Bahrain is a major industry hub — the country was the first to deploy regulation specifically designed for takaful, and it has established a healthy retakaful market, which allows operators to obtain coverage on existing policies to manage their risks.

But Bahrain’s takaful sector was hit hard by the 2008 global financial crisis, with assets decreasing 35 percent that year, prompting the reorganization of one of its flagship operators, Solidarity Group. Also, the continuing social unrest in Bahrain casts a shadow over its financial businesses in general.

Malaysia has proved more resilient but has followed a similar trend, according to data from that country’s central bank. Takaful assets grew 18 percent in 2010 against 28 percent in 2007.

The deceleration could be hard to reverse because of shrinking sales force in the industry. The number of employees involved in general takaful sales in Malaysia peaked at 32,997 in 2009, when it soared 107 percent from the previous year; but it contracted 5 percent in 2010, while staffing for the conventional insurance industry fell just 2 percent.

If these patterns continue, the global takaful industry could slow to single-digit growth in coming years. But some operators are determined to tap new markets to prevent this.

New markets

Takaful companies are exploring new markets such as Egypt and Jordan; Islamic finance is expected to receive a boost in North Africa from last year’s Arab Spring uprisings, which removed authoritarian governments that discouraged or neglected sharia-compliant business for political reasons.

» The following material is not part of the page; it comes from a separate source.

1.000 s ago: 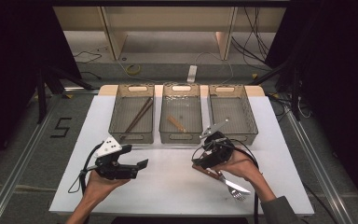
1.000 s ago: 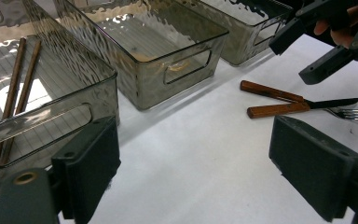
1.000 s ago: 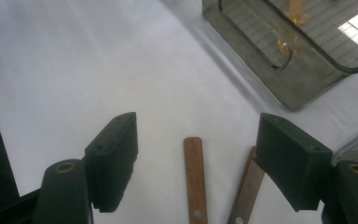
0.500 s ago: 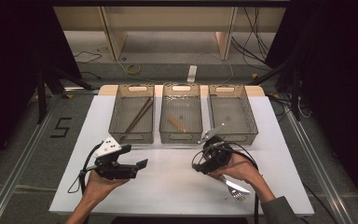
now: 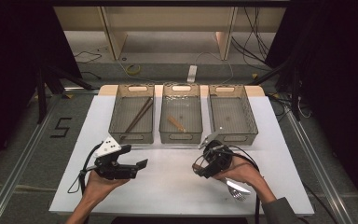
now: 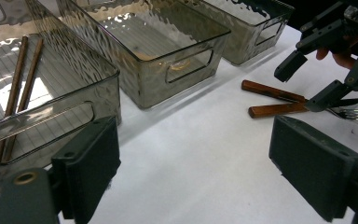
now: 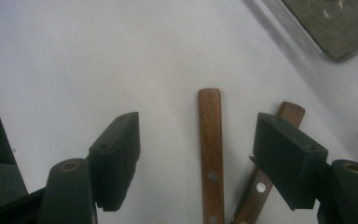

Bahrain’s Solidarity has moved into Egypt and Jordan. A consortium of Doha-based institutions tapped the Pakistani market by launching Pak-Qatar Takaful in 2006.

Other firms have seen opportunities in markets such as Lebanon, which posted 102 percent growth in takaful contributions during 2010, and Indonesia. A report by actuarial consultants Milliman forecasts strong growth for takaful in southeast Asia, suggesting it could become three times as large as the Middle East by 2015.

Ernst & Young forecasts Saudi Arabia’s share of the global takaful market will drop to 44 percent this year as newer markets grow faster, and the trend of new markets outpacing traditional ones could continue in coming years.

Other companies are focusing on building size in their domestic markets, which could give them economies of scale.

Ghassan Marrouche, chief executive of Takaful Emarat in the United Arab Emirates, said his company was expecting double-digit growth rates in coming years, supported by the launch of several new products including a capital-protected instrument and a “microtakaful” product focused on low-income earners.

“We want to be positioned well in the UAE market before we move outside,” he said. “It is a very dynamic market.”